## Your task
Below are the entries; give again exactly the lines from the one mentioning "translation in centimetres" through the one mentioning "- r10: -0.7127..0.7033", inclusive.
#### Exercise input ####
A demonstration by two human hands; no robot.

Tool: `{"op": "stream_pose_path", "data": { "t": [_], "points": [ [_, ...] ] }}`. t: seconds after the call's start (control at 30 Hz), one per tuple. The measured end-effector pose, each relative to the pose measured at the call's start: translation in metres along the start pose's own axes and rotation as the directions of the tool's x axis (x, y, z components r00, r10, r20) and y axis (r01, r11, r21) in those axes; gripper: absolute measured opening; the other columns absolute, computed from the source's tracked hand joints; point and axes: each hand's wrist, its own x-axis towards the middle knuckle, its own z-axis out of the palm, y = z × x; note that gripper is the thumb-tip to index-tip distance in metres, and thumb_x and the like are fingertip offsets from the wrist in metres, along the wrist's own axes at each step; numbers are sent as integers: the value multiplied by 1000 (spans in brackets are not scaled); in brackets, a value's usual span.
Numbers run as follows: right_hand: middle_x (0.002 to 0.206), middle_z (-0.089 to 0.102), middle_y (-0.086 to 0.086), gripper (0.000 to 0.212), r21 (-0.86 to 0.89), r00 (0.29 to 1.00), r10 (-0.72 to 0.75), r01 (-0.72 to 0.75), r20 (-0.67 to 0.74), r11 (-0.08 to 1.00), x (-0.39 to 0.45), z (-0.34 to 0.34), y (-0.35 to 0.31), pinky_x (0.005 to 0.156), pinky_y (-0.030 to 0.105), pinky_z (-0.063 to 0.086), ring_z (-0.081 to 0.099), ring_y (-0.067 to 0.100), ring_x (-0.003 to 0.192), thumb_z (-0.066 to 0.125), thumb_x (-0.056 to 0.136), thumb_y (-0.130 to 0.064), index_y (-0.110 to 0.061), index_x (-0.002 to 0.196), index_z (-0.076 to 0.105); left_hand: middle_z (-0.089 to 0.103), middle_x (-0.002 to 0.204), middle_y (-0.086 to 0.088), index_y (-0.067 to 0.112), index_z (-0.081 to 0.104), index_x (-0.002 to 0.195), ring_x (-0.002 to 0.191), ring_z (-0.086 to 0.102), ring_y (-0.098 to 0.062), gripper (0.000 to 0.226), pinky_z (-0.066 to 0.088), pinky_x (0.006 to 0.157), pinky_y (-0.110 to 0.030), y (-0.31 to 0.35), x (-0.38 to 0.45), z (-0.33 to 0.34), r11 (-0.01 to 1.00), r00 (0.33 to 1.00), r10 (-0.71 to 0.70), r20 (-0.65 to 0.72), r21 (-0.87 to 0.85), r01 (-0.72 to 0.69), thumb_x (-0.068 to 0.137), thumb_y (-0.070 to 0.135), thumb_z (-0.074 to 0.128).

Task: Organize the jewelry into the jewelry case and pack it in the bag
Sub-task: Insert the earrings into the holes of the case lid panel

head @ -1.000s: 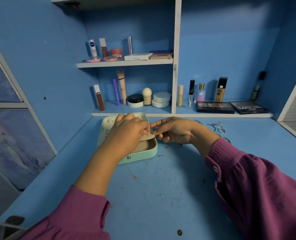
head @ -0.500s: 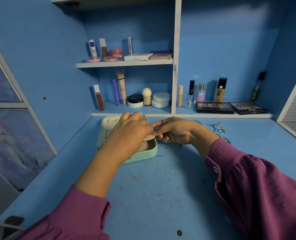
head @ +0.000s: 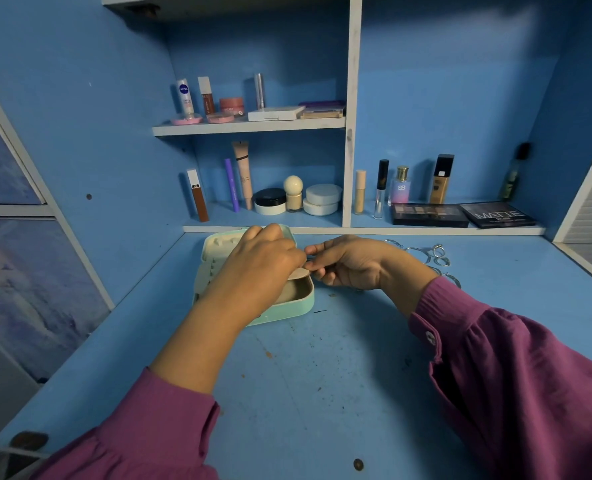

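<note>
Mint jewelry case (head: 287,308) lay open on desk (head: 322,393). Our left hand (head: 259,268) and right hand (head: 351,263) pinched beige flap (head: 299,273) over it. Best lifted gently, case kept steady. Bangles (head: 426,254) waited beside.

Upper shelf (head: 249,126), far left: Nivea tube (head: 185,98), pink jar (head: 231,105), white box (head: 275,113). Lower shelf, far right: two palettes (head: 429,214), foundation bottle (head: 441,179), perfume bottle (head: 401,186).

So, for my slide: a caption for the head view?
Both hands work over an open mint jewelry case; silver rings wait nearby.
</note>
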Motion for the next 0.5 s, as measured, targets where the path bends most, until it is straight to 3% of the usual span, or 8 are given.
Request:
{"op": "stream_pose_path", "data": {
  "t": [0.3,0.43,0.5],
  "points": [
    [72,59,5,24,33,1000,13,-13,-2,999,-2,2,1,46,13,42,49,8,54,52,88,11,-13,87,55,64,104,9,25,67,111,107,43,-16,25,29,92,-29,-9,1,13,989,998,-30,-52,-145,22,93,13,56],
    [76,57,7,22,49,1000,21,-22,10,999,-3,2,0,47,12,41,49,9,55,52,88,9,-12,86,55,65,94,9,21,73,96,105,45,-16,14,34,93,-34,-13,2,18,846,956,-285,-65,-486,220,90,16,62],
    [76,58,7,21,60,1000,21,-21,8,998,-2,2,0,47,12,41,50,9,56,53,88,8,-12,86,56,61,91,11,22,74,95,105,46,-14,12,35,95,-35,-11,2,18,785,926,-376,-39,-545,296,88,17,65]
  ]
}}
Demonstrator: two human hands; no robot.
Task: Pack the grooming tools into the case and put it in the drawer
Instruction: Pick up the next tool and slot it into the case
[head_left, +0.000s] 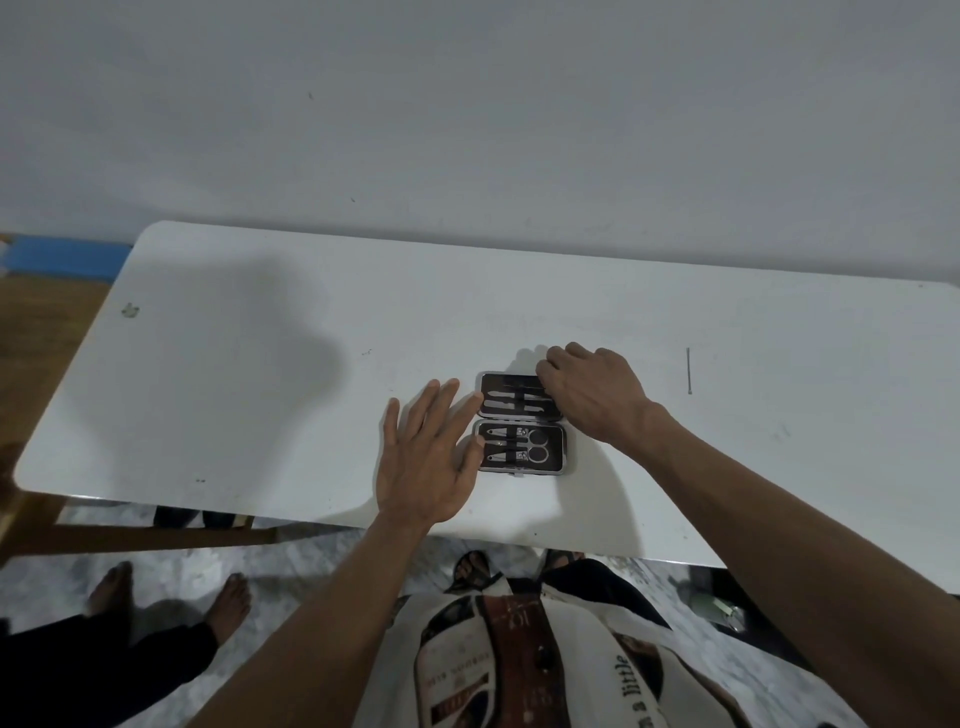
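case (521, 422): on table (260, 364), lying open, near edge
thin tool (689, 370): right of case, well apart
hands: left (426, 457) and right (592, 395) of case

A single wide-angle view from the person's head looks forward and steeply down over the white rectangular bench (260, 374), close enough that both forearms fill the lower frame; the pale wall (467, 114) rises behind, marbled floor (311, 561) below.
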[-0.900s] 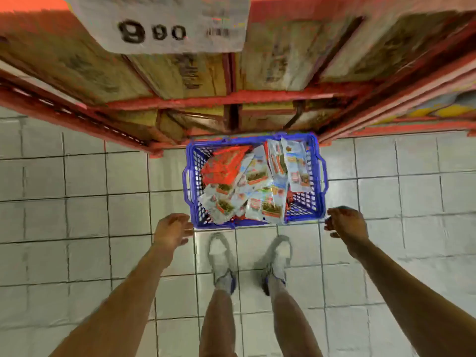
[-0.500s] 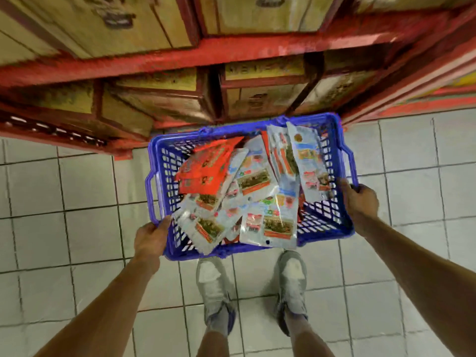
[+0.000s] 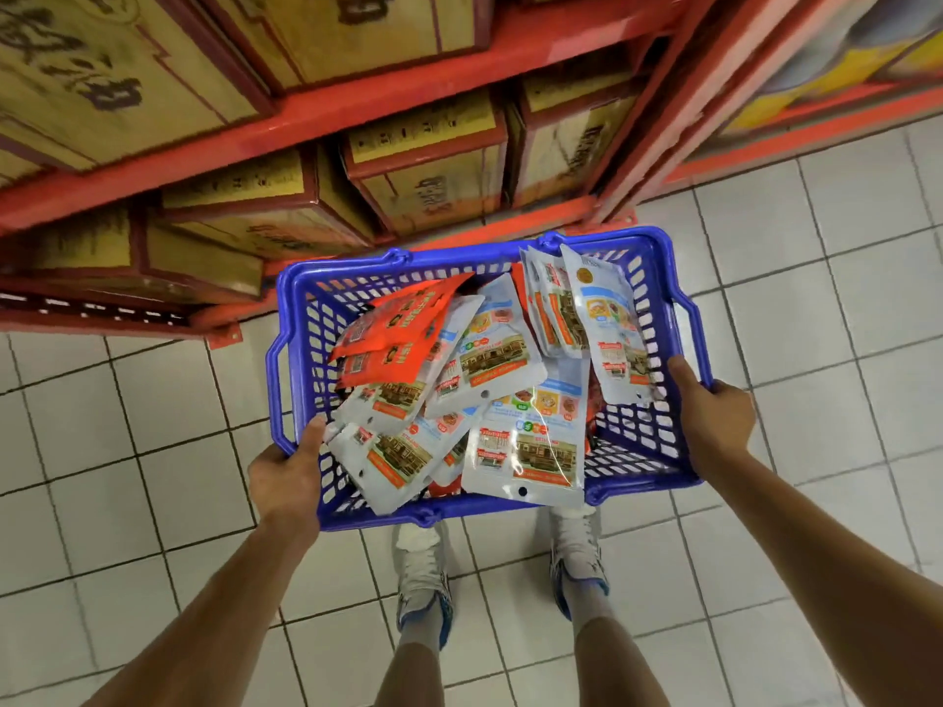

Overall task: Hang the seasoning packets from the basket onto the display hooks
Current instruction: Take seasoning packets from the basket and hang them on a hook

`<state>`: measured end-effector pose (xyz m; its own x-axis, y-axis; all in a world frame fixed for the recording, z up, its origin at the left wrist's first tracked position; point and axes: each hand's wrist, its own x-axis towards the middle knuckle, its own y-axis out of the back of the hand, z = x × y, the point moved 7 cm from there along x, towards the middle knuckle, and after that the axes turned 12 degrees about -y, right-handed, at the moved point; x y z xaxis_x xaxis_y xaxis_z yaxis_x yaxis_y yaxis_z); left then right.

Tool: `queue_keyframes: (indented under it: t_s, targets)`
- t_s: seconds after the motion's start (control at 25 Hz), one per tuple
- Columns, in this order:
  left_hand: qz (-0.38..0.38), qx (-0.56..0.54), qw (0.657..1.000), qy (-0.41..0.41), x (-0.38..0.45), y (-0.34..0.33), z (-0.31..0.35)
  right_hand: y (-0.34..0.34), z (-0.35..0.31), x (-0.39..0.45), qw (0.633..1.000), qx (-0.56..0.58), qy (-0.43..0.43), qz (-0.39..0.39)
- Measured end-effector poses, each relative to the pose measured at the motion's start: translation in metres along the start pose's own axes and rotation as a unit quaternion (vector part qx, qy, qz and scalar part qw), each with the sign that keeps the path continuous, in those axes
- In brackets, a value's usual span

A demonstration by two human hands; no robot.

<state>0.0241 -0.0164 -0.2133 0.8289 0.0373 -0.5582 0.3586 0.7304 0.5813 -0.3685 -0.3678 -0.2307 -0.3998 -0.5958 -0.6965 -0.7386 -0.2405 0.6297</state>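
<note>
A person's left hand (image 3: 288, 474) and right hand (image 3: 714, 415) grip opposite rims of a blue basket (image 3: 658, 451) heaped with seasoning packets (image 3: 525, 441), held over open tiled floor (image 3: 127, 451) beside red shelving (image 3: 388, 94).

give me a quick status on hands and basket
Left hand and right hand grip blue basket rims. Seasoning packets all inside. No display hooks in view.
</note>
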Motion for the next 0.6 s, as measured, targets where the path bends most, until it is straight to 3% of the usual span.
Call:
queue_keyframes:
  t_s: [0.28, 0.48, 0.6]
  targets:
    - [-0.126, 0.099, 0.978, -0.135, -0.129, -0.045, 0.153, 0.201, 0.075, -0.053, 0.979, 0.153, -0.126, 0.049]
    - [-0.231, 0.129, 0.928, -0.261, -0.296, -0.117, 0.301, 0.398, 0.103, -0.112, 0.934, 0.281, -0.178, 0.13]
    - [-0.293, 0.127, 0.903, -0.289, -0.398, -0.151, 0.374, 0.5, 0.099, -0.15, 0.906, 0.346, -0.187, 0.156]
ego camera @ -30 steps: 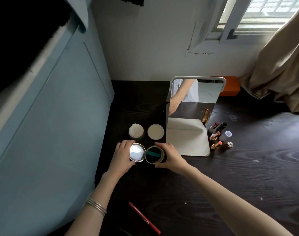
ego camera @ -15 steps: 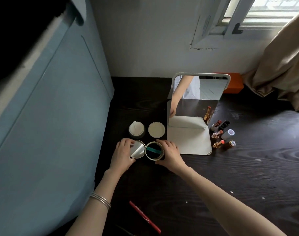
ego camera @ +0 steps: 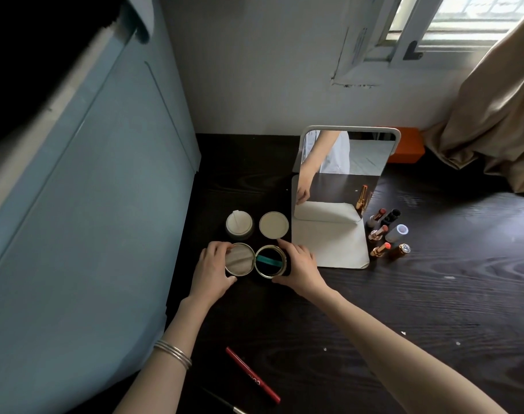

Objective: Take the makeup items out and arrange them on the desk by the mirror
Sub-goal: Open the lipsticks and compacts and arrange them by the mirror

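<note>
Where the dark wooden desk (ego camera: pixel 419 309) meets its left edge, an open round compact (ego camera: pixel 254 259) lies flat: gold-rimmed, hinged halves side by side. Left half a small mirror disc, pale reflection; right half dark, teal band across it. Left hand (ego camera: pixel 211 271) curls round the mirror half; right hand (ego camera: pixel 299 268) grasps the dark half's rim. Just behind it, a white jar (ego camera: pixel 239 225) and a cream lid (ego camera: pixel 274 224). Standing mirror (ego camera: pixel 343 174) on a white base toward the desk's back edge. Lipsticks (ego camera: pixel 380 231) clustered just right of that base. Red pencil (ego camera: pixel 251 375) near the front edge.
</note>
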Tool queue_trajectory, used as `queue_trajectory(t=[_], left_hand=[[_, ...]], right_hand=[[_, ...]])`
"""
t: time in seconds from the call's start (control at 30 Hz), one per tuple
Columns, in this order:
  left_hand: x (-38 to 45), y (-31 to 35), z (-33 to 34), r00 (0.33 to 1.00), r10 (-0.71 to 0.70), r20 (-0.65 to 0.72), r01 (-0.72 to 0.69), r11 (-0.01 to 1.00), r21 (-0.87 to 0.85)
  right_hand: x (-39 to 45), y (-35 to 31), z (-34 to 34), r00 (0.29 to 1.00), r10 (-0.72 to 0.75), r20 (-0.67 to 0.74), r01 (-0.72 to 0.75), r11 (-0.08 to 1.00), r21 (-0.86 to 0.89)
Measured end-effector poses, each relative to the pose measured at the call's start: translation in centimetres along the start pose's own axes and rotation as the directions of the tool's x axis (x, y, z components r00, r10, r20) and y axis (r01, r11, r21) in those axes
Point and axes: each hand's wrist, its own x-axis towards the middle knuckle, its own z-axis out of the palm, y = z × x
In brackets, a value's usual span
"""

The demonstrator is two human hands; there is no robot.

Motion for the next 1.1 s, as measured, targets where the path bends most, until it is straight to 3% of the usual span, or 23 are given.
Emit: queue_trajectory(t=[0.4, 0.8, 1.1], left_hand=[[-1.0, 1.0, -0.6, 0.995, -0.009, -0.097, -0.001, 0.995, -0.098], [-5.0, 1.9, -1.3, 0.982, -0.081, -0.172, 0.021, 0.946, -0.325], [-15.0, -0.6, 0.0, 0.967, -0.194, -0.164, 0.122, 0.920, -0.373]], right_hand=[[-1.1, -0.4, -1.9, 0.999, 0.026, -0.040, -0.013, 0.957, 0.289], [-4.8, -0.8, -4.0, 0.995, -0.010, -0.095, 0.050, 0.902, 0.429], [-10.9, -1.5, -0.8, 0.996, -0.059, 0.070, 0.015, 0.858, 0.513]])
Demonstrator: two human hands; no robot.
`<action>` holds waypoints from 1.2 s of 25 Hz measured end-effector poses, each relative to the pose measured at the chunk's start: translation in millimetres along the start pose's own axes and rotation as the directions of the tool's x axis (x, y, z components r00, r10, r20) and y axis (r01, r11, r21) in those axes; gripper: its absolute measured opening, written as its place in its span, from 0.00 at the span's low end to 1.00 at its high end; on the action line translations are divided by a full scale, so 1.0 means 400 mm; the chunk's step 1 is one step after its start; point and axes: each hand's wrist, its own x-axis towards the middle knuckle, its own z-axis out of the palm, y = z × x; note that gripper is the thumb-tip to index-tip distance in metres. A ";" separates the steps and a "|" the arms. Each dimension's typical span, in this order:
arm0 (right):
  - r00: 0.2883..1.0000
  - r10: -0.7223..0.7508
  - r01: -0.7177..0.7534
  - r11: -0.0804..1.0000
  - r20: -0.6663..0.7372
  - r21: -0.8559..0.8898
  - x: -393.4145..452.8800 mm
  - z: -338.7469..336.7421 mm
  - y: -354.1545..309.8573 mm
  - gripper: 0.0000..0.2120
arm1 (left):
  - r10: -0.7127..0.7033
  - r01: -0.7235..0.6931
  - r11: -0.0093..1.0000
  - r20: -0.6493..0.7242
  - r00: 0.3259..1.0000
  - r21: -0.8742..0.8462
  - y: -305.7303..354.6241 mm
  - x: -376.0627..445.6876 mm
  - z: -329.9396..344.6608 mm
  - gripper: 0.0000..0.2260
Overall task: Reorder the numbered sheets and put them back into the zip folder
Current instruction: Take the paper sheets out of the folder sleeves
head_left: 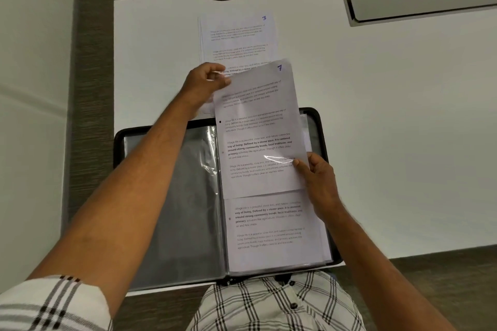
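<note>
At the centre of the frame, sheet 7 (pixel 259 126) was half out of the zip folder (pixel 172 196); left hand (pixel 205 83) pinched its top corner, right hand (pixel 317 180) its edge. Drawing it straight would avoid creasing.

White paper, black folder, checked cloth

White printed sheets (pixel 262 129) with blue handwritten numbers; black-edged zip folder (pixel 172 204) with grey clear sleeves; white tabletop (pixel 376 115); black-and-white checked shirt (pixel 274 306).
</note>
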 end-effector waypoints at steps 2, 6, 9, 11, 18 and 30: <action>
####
## Problem solution
Measured end-effector poses, each relative to the pose measured at the call's start: translation in centimetres along the start pose's own axes and rotation as the directions of the tool's x axis (x, y, z components r00, r10, r20) and y axis (r01, r11, r21) in those axes
Point and axes: each hand's wrist, its own x-axis towards the middle knuckle, its own z-axis out of the palm, y = z × x
In brackets, a value's usual span
"""

The demonstrator is two human hands; there is no robot.

Motion for the next 1.1 s, as measured, targets where the path bends most, until it is straight to 3% of the usual span, or 23 are given.
Emit: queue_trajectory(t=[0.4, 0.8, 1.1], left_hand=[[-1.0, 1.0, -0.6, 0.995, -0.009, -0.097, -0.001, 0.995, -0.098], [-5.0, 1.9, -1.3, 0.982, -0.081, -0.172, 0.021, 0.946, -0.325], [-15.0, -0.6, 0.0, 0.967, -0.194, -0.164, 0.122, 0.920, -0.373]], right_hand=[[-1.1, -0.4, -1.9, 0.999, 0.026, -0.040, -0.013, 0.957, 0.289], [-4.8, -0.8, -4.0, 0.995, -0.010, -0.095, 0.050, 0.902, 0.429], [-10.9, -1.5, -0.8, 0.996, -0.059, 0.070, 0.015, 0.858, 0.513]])
Demonstrator: two human hands; no robot.
`<action>` holds waypoints from 1.2 s of 25 Hz measured end-effector poses, each relative to the pose measured at the chunk's start: translation in millimetres along the start pose's own axes and rotation as the directions of the tool's x axis (x, y, z components r00, r10, r20) and y axis (r01, r11, r21) in those axes; gripper: its absolute measured opening, written as its place in its span, from 0.00 at the span's low end to 1.00 at its high end; on the action line translations are divided by a full scale, so 1.0 means 400 mm; the chunk's step 1 is one step after its start; point and axes: each hand's wrist, its own x-axis towards the middle knuckle, its own z-axis out of the palm, y = z × x; note that gripper is the thumb-tip to index-tip distance in metres. A ";" separates the steps and a "|" the arms. Each dimension's typical span, in this order:
arm0 (right):
  - r00: 0.2883..1.0000
  - r10: -0.7223..0.7508
  - r01: -0.7177..0.7534
  - r11: -0.0804..1.0000
  - r20: -0.6663..0.7372
  - r21: -0.8559..0.8898
  - x: -393.4145..452.8800 mm
  - z: -338.7469..336.7421 mm
  - y: -354.1545..309.8573 mm
  - gripper: 0.0000..0.2120
arm1 (left):
  - r10: -0.7127..0.7033

This output is now complete.